→ **YOUR TASK**
Without adding or dropping anything, copy the entries below.

+++ DATA TO PROCESS

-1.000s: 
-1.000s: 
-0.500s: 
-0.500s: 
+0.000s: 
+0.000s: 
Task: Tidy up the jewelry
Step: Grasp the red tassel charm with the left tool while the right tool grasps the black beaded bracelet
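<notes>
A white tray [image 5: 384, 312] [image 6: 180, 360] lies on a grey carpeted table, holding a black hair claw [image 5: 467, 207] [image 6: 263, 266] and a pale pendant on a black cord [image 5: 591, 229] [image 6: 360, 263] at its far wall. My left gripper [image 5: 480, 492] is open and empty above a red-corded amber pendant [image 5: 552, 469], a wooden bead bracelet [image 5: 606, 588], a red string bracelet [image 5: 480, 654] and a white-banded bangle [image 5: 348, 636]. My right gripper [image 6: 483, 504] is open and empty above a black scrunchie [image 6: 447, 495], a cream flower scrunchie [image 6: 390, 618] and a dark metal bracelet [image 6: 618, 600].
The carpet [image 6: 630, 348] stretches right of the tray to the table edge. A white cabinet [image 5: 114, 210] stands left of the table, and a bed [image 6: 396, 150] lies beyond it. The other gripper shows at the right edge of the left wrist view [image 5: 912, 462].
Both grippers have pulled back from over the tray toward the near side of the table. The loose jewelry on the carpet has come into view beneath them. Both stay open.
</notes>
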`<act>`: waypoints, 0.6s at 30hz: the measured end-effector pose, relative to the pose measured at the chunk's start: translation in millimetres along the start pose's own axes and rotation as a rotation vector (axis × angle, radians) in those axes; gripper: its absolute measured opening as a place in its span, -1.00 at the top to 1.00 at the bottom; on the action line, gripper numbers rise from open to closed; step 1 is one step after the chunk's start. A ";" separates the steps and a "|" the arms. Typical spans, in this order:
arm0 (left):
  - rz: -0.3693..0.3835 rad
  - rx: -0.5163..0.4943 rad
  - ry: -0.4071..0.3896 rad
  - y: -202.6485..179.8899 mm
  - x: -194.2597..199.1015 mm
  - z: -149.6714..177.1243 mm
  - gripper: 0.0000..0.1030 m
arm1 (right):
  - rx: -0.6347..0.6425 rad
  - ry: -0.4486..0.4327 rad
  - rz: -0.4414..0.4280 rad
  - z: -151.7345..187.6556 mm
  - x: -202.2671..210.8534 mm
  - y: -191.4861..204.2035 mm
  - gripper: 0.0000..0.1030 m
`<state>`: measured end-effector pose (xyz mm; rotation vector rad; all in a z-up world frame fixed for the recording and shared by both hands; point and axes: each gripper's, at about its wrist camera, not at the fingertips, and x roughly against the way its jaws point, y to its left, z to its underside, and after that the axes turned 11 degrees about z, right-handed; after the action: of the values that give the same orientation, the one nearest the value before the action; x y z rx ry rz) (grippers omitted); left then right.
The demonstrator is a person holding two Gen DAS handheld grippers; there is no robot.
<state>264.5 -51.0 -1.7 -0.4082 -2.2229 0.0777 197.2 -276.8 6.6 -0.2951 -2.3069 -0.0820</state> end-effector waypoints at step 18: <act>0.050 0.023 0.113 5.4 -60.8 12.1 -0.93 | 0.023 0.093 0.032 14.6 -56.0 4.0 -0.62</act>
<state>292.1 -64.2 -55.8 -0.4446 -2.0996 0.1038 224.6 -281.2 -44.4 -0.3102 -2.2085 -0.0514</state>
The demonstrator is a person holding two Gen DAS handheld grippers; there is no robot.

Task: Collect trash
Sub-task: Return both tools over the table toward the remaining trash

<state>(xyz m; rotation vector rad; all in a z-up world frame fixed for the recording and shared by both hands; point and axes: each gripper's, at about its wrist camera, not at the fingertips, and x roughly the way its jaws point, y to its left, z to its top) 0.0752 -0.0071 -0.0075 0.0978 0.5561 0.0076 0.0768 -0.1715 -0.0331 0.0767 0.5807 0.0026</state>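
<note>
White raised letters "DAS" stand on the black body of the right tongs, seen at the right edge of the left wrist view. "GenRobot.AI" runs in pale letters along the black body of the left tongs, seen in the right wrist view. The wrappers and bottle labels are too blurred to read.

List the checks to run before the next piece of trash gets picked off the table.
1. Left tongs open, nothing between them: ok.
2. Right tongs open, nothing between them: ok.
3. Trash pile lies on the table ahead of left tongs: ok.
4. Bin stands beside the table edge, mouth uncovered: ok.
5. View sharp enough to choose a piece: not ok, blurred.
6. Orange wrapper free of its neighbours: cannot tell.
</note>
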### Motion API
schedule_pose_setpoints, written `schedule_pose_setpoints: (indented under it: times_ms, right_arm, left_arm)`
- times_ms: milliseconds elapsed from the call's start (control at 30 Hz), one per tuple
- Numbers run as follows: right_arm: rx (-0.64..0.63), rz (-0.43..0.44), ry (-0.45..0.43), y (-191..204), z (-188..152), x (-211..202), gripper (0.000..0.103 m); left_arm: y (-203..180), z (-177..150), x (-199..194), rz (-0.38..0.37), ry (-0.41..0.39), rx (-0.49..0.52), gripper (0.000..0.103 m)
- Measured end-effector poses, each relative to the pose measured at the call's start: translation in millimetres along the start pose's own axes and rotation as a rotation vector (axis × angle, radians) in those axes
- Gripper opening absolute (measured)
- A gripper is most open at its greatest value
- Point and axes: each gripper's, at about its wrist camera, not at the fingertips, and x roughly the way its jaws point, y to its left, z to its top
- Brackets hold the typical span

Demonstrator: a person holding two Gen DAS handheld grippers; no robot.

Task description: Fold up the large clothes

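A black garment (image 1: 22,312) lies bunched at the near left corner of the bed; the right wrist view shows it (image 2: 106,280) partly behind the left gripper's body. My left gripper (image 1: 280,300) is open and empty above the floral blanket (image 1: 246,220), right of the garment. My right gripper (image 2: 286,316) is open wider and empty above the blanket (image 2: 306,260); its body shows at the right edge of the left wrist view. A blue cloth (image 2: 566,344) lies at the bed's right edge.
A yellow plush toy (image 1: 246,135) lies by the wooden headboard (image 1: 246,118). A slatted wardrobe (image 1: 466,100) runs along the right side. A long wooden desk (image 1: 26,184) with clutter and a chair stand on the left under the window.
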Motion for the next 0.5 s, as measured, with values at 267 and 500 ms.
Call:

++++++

→ **OUTPUT BELOW**
-1.000s: 
-1.000s: 
-0.500s: 
-0.500s: 
+0.000s: 
+0.000s: 
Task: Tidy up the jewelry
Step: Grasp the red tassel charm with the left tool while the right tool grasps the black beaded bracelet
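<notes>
A white tray [image 5: 384, 312] [image 6: 180, 360] lies on a grey carpeted table, holding a black hair claw [image 5: 467, 207] [image 6: 263, 266] and a pale pendant on a black cord [image 5: 591, 229] [image 6: 360, 263] at its far wall. My left gripper [image 5: 480, 492] is open and empty above a red-corded amber pendant [image 5: 552, 469], a wooden bead bracelet [image 5: 606, 588], a red string bracelet [image 5: 480, 654] and a white-banded bangle [image 5: 348, 636]. My right gripper [image 6: 483, 504] is open and empty above a black scrunchie [image 6: 447, 495], a cream flower scrunchie [image 6: 390, 618] and a dark metal bracelet [image 6: 618, 600].
The carpet [image 6: 630, 348] stretches right of the tray to the table edge. A white cabinet [image 5: 114, 210] stands left of the table, and a bed [image 6: 396, 150] lies beyond it. The other gripper shows at the right edge of the left wrist view [image 5: 912, 462].
Both grippers have pulled back from over the tray toward the near side of the table. The loose jewelry on the carpet has come into view beneath them. Both stay open.
</notes>
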`<act>`: waypoints, 0.6s at 30hz: the measured end-effector pose, relative to the pose measured at the chunk's start: translation in millimetres along the start pose's own axes and rotation as a rotation vector (axis × angle, radians) in those axes; gripper: its absolute measured opening as a place in its span, -1.00 at the top to 1.00 at the bottom; on the action line, gripper numbers rise from open to closed; step 1 is one step after the chunk's start. A ";" separates the steps and a "|" the arms. Typical spans, in this order:
arm0 (left):
  - rz: -0.3693..0.3835 rad
  - rx: -0.5163..0.4943 rad
  - ry: -0.4071..0.3896 rad
  - y: -202.6485..179.8899 mm
  - x: -194.2597..199.1015 mm
  - z: -149.6714..177.1243 mm
  - gripper: 0.0000..0.1030 m
arm1 (right):
  - rx: -0.6347..0.6425 rad
  - ry: -0.4486..0.4327 rad
  - rz: -0.4414..0.4280 rad
  - z: -151.7345..187.6556 mm
  - x: -202.2671..210.8534 mm
  - y: -191.4861..204.2035 mm
  - gripper: 0.0000..0.1030 m
`<state>`: measured end-effector pose (xyz mm; rotation vector rad; all in a z-up world frame fixed for the recording and shared by both hands; point and axes: each gripper's, at about its wrist camera, not at the fingertips, and x roughly against the way its jaws point, y to its left, z to its underside, and after that the axes turned 11 degrees about z, right-handed; after the action: of the values that give the same orientation, the one nearest the value before the action; x y z rx ry rz) (grippers omitted); left then right.
The demonstrator is a person holding two Gen DAS handheld grippers; there is no robot.
<state>264.5 -51.0 -1.7 -0.4082 -2.2229 0.0777 197.2 -276.8 6.6 -0.2951 -2.3069 -0.0820</state> end-effector waypoints at step 18: <act>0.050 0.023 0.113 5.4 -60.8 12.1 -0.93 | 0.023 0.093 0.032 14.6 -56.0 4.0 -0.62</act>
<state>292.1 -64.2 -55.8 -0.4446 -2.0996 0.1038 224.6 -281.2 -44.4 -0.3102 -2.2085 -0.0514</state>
The demonstrator is a person holding two Gen DAS handheld grippers; there is no robot.

Task: Collect trash
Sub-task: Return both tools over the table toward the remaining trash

<state>(xyz m; rotation vector rad; all in a z-up world frame fixed for the recording and shared by both hands; point and axes: each gripper's, at about its wrist camera, not at the fingertips, and x roughly the way its jaws point, y to its left, z to its top) 0.0752 -0.0071 -0.0075 0.0978 0.5561 0.0076 0.0768 -0.1715 -0.0331 0.0767 0.5807 0.0026</state>
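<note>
White raised letters "DAS" stand on the black body of the right tongs, seen at the right edge of the left wrist view. "GenRobot.AI" runs in pale letters along the black body of the left tongs, seen in the right wrist view. The wrappers and bottle labels are too blurred to read.

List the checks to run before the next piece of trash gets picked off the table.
1. Left tongs open, nothing between them: ok.
2. Right tongs open, nothing between them: ok.
3. Trash pile lies on the table ahead of left tongs: ok.
4. Bin stands beside the table edge, mouth uncovered: ok.
5. View sharp enough to choose a piece: not ok, blurred.
6. Orange wrapper free of its neighbours: cannot tell.
</note>
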### Motion API
schedule_pose_setpoints, written `schedule_pose_setpoints: (indented under it: times_ms, right_arm, left_arm)`
- times_ms: milliseconds elapsed from the call's start (control at 30 Hz), one per tuple
- Numbers run as follows: right_arm: rx (-0.64..0.63), rz (-0.43..0.44), ry (-0.45..0.43), y (-191..204), z (-188..152), x (-211..202), gripper (0.000..0.103 m); left_arm: y (-203..180), z (-177..150), x (-199..194), rz (-0.38..0.37), ry (-0.41..0.39), rx (-0.49..0.52), gripper (0.000..0.103 m)
- Measured end-effector poses, each relative to the pose measured at the call's start: translation in millimetres along the start pose's own axes and rotation as a rotation vector (axis × angle, radians) in those axes
- Gripper opening absolute (measured)
- A gripper is most open at its greatest value
- Point and axes: each gripper's, at about its wrist camera, not at the fingertips, and x roughly the way its jaws point, y to its left, z to its top
- Brackets hold the typical span

Demonstrator: a person holding two Gen DAS handheld grippers; no robot.

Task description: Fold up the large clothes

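A black garment (image 1: 22,312) lies bunched at the near left corner of the bed; the right wrist view shows it (image 2: 106,280) partly behind the left gripper's body. My left gripper (image 1: 280,300) is open and empty above the floral blanket (image 1: 246,220), right of the garment. My right gripper (image 2: 286,316) is open wider and empty above the blanket (image 2: 306,260); its body shows at the right edge of the left wrist view. A blue cloth (image 2: 566,344) lies at the bed's right edge.
A yellow plush toy (image 1: 246,135) lies by the wooden headboard (image 1: 246,118). A slatted wardrobe (image 1: 466,100) runs along the right side. A long wooden desk (image 1: 26,184) with clutter and a chair stand on the left under the window.
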Motion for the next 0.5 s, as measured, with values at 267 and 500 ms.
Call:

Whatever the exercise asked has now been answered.